Il peut également être remarqué à partir de sources historiques qu’une partie de notre peuple a résolument adhéré à la foi de ses ancêtres pendant longtemps, par résistance au fait que la nouvelle foi a été aidée par le gouvernement de l’État de Constantinople, de peur qu’en acceptant la foi de Rome, ils tomberaient encore plus sous la domination romaine. Une résistance particulière est visible dans la région serbe de Neretva de Pagania, c’est pourquoi elle a pris un tel nom.

Le travail de Constantinople sur la diffusion de la nouvelle foi à l’intérieur des Balkans s’est considérablement accéléré au milieu du IXe siècle, lorsque le successeur du prince serbe Vlastimir – Mutimir (851-891) obéit à l’empereur romain Vasilije Ier de Macédoine (867-886). A cette époque, une grande masse de notre peuple accepta le christianisme, et un succès spécial fut enregistré en Paganie parmi les habitants de Neretva qui avaient auparavant le plus résisté.

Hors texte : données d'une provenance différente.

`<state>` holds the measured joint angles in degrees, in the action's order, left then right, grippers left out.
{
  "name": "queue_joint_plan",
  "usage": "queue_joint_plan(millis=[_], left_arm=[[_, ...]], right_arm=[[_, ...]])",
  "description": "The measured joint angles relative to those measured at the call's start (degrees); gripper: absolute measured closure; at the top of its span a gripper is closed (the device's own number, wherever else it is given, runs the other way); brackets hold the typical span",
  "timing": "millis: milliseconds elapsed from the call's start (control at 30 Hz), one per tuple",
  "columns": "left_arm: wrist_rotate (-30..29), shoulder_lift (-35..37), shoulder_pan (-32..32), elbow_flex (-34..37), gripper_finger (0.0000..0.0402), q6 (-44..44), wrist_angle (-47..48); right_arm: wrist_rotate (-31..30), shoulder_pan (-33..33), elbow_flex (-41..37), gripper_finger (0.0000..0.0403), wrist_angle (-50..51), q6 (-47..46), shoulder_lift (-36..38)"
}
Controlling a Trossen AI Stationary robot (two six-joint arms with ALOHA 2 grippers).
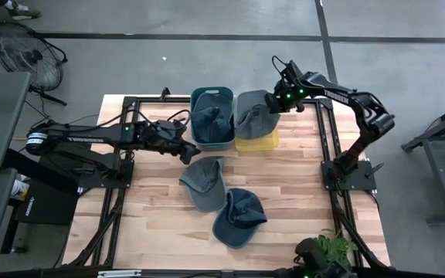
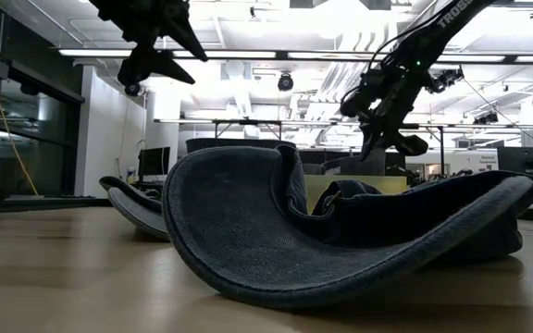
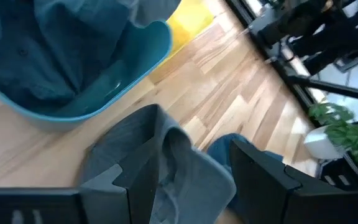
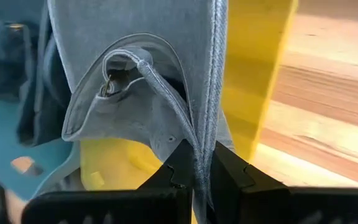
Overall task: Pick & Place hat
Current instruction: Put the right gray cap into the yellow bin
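High view: my right gripper (image 1: 272,103) pinches a grey hat (image 1: 253,114) over the yellow bin (image 1: 259,141); my left gripper (image 1: 185,150), spread wide, hangs beside the blue bin (image 1: 212,116).

The right claw (image 1: 271,103) holds a hat (image 1: 252,114) over the bin (image 1: 257,141). Left of it stands the tub (image 1: 212,116); two hats (image 1: 203,182) (image 1: 239,217) lie on the counter (image 1: 300,201) below the left claw (image 1: 185,151).

High view: overhead, facing straight down on the whole tabletop (image 1: 284,185). Low view: at tabletop level, facing across — very near a dark hat (image 2: 340,250). Each wrist view looks forward past its own fingers at close range; both share the teal bin (image 3: 104,93) and yellow bin (image 4: 253,93).
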<state>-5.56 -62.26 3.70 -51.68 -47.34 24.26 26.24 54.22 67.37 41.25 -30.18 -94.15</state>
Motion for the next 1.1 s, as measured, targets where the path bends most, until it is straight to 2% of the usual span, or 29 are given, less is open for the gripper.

Contrairement à tous les autres peuples slaves, qui ont accepté le christianisme au moment du baptême de leur prince ou monarque, le processus d’acceptation du christianisme chez les Serbes était principalement tribal par tribu, famille par famille, homme par homme, et le jour où une famille ou la tribu convertie au christianisme par le baptême commence à être célébrée comme la SLAVA, tandis que le saint qui a été célébré ce jour-là devient le protecteur de la famille. C’est ainsi que la SLAVA d’aujourd’hui a été créée. Dans ce processus d’acceptation du christianisme et de fondation des célébrations des saints de famille, certains éléments pré-chrétiens sont restés, mais dans l’esprit chrétien, ils reçoivent l’église complète et le contenu biblique et donc la bénédiction de l’Église.